If you already have cert‑manager:

  • Ensure the version is greater than v1.11.1.

  • Your ClusterIssuer objects must be able to issue the following:

    • Cluster internal certs (service DNS SANs)
    • Any externally‑facing FQDNs you choose
  • Approver flows should allow your teams to create Certificate resources for the NVCarbide namespaces.

If you deploy the reference version:

  • Install cert‑manager v1.11.1 and approver‑policy v0.6.3.

  • Create ClusterIssuers matching your PKI: <ISSUER_NAME>.

  • Typical SANs for NVFORGE services include the following:

    • Internal service names (e.g. carbide-api.<ns>.svc.cluster.local, carbide-api.forge)

    • Optional external FQDNs (your chosen domains)

Vault (PKI and Secrets)

Reference versions:

  • Vault server: v1.14.0 (HA Raft)

  • Vault injector (vault‑k8s): v1.2.1

If you already have Vault:

  • Enable PKI engine(s) for the root/intermediate CA chain used by NVFORGE components (where your forge-roots/site-root are derived).

  • Enable K8s auth at path auth/kubernetes and create roles that map service accounts in the following namespaces: forge-system, cert-manager, cloud-api, cloud-workflow, elektra-site-agent

  • Ensure the following policies/paths (indicative):

    • KV v2 for application material: <VAULT_PATH_PREFIX>/kv/*

    • PKI for issuance: <VAULT_PATH_PREFIX>/pki/*

If you deploy the reference version:

  • Stand up Vault 1.14.0 with TLS (server cert for vault.vault.svc).

  • Configure the following environment variables:

    • VAULT_ADDR (cluster‑internal URL, e.g. https://vault.vault.svc:8200 or http://vault.vault.svc:8200 if testing)

    • KV mounts and PKI roles.

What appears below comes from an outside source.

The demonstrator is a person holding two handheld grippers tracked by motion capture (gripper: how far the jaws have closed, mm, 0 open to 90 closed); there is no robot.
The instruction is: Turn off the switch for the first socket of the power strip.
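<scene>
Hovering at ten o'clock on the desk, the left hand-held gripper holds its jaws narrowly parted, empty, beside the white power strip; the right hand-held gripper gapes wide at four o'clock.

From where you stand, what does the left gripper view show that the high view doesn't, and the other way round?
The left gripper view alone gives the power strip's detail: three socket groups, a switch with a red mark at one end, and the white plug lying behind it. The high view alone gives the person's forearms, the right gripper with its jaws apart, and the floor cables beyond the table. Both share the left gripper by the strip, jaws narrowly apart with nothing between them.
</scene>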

Components expect the following environment variables:

      • VAULT_PKI_MOUNT_LOCATION
      • VAULT_KV_MOUNT_LOCATION
      • VAULT_PKI_ROLE_NAME=forge-cluster
  • Injector (optional) may be enabled for sidecar‑based secret injection.

Vault is used by the following components:

-   **carbide‑api** consumes Vault for PKI and secrets (env VAULT\_\*).

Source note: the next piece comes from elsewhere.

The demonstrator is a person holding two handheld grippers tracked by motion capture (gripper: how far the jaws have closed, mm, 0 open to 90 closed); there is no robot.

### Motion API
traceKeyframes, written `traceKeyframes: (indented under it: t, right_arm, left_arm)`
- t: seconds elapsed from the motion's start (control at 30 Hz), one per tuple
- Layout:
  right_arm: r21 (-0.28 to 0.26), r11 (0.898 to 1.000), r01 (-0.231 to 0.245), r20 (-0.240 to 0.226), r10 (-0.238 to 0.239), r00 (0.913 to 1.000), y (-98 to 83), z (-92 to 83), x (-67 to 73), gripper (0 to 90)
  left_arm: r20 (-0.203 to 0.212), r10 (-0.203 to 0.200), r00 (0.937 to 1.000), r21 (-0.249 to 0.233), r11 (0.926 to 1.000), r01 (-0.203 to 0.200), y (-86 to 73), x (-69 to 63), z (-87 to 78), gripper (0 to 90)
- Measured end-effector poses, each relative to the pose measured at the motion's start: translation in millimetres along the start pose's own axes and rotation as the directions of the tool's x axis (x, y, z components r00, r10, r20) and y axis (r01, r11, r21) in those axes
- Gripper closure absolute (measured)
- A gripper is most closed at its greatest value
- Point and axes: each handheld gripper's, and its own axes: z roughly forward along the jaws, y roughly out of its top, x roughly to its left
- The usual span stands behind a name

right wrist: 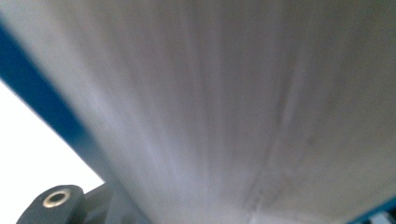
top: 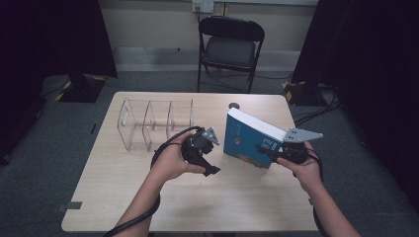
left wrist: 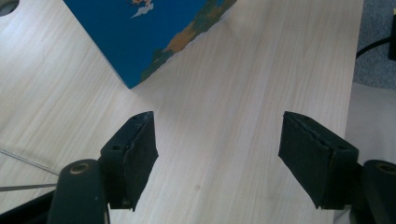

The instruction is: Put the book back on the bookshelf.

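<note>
Wood-grain table [top: 237, 197] fronts black folding chair [top: 230, 47].

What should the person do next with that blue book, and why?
Probably carry the blue book left toward the clear divided rack. The right gripper is clamped on its edge, holding it tilted off the table, while the left gripper waits open beside it.
</note>
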Motion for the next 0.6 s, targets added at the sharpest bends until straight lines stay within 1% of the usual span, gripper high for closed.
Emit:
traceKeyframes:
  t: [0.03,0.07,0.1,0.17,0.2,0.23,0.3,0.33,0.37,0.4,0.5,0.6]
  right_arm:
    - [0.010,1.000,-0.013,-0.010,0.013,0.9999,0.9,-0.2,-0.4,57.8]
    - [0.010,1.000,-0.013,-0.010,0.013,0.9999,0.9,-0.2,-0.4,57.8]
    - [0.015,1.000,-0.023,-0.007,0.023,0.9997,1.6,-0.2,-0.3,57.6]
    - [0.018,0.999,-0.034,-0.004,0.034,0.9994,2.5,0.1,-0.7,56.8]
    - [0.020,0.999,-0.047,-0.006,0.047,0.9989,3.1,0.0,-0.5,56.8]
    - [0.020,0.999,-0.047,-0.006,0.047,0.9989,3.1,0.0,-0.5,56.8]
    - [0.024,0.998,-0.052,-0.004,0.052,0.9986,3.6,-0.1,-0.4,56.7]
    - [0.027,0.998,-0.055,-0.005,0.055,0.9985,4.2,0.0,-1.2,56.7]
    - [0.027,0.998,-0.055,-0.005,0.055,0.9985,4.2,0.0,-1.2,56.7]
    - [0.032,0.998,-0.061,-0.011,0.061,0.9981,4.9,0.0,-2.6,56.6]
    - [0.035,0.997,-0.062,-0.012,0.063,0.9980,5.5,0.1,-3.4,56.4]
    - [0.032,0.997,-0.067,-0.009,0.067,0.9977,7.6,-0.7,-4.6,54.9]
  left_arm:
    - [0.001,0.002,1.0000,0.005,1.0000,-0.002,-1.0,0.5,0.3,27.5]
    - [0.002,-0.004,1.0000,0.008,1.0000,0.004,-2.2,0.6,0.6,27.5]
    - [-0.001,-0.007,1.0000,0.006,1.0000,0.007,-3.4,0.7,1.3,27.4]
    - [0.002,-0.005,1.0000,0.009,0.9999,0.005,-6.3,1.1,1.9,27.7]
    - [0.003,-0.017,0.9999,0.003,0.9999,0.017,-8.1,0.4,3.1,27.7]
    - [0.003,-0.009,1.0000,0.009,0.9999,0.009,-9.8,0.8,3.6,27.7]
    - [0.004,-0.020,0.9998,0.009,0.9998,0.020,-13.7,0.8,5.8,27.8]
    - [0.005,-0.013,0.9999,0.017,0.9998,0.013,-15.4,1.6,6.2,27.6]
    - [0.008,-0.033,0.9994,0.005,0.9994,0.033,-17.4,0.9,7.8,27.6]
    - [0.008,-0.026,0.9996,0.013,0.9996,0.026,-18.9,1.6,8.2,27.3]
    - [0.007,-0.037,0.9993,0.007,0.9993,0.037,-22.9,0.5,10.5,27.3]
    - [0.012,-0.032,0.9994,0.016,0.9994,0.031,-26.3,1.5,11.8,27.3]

-   **credsmgr** interacts with Vault for CA material exposed to the
    site bootstrap flow.

PostgreSQL (DB)

Reference versions:

  • Zalando Postgres Operator: v1.10.1

  • Spilo‑15 image: 3.0‑p1 (Postgres 15)

If you already have Postgres

  • Provide a database <POSTGRES_DB> and role <POSTGRES_USER> with password <POSTGRES_PASSWORD>.

  • Enable TLS (recommended) or allow secure network policy between DB and the NVCarbide namespaces.

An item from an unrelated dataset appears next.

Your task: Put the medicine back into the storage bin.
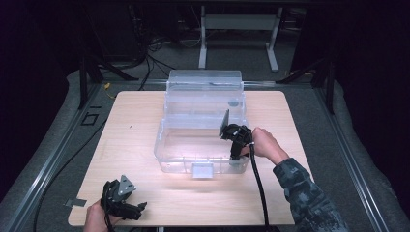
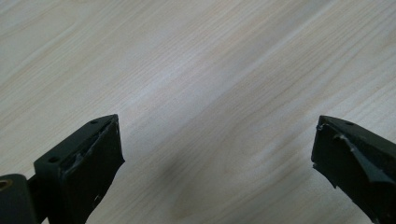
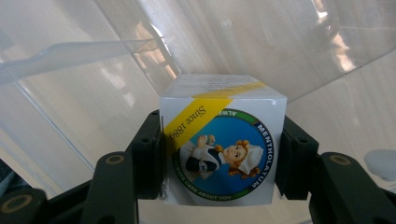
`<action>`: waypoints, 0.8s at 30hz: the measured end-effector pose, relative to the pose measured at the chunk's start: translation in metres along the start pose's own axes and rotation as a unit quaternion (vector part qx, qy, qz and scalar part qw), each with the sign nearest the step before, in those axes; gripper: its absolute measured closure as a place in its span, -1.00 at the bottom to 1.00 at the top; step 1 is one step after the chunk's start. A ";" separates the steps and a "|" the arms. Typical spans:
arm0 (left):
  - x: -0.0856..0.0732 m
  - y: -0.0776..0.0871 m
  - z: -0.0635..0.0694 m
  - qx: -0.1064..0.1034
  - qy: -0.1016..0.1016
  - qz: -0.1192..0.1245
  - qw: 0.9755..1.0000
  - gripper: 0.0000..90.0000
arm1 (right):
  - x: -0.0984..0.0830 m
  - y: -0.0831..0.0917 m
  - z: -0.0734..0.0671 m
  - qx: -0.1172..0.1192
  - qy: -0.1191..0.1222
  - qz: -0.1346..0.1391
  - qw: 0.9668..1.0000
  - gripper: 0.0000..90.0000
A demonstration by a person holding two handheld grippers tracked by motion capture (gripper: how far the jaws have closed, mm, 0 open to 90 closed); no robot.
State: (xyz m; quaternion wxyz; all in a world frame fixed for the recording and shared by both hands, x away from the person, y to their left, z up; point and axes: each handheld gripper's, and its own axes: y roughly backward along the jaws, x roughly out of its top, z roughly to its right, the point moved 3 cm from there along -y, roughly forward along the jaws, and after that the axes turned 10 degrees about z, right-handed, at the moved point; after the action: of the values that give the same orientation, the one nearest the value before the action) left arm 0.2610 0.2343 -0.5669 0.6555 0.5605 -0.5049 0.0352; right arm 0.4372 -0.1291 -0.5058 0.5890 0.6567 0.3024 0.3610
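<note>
Small Mentholatum box (image 3: pixel 223 140) pinched squarely between right gripper (image 1: pixel 235 137) jaws, above clear bin (image 1: pixel 180 153) at table (image 1: pixel 130 140) centre, near its right wall. Left gripper (image 2: pixel 215 158) gaping wide, empty, near front-left corner. Possible risks: knocking that wall, or dropping askew.

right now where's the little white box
The white box is clamped between the right tongs, at the right end of the clear plastic bin on the table.
</note>
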 end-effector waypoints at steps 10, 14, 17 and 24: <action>0.001 0.000 0.002 -0.001 0.000 0.003 1.000 -0.96 | 0.001 0.000 -0.001 -0.017 0.009 -0.024 1.000 0.00; 0.001 -0.001 0.002 -0.002 0.000 -0.001 1.000 -0.95 | 0.001 0.000 0.000 -0.011 0.010 -0.033 0.999 0.00; 0.001 0.000 0.002 0.000 0.003 0.002 1.000 -0.95 | 0.001 -0.002 0.000 -0.014 0.008 -0.031 0.999 0.00; 0.001 0.000 0.003 -0.006 -0.001 -0.001 1.000 -0.95 | 0.002 0.002 0.001 -0.003 0.017 -0.072 0.997 -0.01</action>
State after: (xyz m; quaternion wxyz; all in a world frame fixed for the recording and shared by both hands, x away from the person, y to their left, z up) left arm 0.2598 0.2308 -0.5667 0.6582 0.5573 -0.5052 0.0310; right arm 0.4390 -0.1276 -0.5038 0.6104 0.6250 0.3579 0.3298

  • Create extensions (the apps expect these):

    CREATE EXTENSION IF NOT EXISTS btree_gin;
    CREATE EXTENSION IF NOT EXISTS pg_trgm;

    This can be done with a call like the following:

    psql "postgres://<POSTGRES_USER>:<POSTGRES_PASSWORD>@<POSTGRES_HOST>:<POSTGRES_PORT>/<POSTGRES_DB>?sslmode=<POSTGRES_SSLMODE>" \
        -c 'CREATE EXTENSION IF NOT EXISTS btree_gin;' \
        -c 'CREATE EXTENSION IF NOT EXISTS pg_trgm;'
  • Make the DSN available to workloads via ESO targets (per‑namespace credentials). These are some examples:

    • forge.forge-pg-cluster.credentials
    • forge-system.carbide.forge-pg-cluster.credentials
    • elektra-site-agent.elektra.forge-pg-cluster.credentials

If you deploy the reference version:

  • Deploy the Zalando operator and a Spilo‑15 cluster sized for your SLOs.

  • Expose a ClusterIP service on 5432 and surface credentials through ExternalSecrets to each namespace that needs them.

Temporal

Reference versions:

  • Temporal server: v1.22.6 (frontend/history/matching/worker)

  • UI: v2.16.2

  • Admin tools: v1.22.4

  • Frontend service endpoint (cluster‑internal): temporal-frontend.temporal.svc:7233

Required namespaces:

  • Base: cloud, site

  • Per‑site: The <SITE_UUID>

If you already have Temporal

  • Ensure the frontend gRPC endpoint is reachable from NVCarbide workloads and present the proper mTLS/CA if you require TLS.

  • Register namespaces:

    tctl --ns cloud namespace register
    tctl --ns site namespace register
    tctl --ns <SITE_UUID> namespace register (once you know the site UUID)

If you deploy our reference

  • Deploy Temporal as described above and expose port :7233.

  • Register the same namespaces as described above.